Hi, Can i run mysql in Linux and execute Perl script from Window to access the database in Linux? Is this possible, please let me know

Comment on cross platform
Re: cross platform
by Anonymous Monk on Dec 18, 2012 at 08:38 UTC
    Yes, it is possible
Re: cross platform
by GrandFather (Cardinal) on Dec 18, 2012 at 08:59 UTC

    If you set your MySQL server up correctly the same script will run on either platform without change. I have dozens of scripts that do just that using DBI and DBD::mysql.
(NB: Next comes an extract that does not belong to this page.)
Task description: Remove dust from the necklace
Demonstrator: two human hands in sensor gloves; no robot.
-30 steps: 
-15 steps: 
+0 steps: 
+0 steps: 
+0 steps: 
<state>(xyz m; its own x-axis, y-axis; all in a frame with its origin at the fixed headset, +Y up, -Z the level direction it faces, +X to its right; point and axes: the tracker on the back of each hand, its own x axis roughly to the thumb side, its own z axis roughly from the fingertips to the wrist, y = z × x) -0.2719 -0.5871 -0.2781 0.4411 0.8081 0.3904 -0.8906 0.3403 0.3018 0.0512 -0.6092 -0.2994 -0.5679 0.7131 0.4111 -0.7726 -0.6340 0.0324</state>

    True laziness is hard work
Re: cross platform
by space_monk (Chaplain) on Dec 18, 2012 at 09:35 UTC

    I presume you are talking about running MySQL and Perl on different servers, or maybe on VMs? :-). In any event, your Perl program will be perfectly happy as a DBI database connection doesn't care where the server is or what operating system the database is running on as long as you configure it correctly.

    You can even run MySQL in Windows - I wouldn't normally suggest this but it may be helpful in your case.

    A Monk aims to give answers to those who have none, and to learn from those who know more.
Re: cross platform
by bart (Canon) on Dec 18, 2012 at 11:39 UTC
    MySQL uses internet sockets to access the database. That implies that, not only can you access the MySQL server from a script from a different computer over the network, you can even access it over the internet, if MySQL is set up to allow login access for remote users. So it's both a blessing and a curse.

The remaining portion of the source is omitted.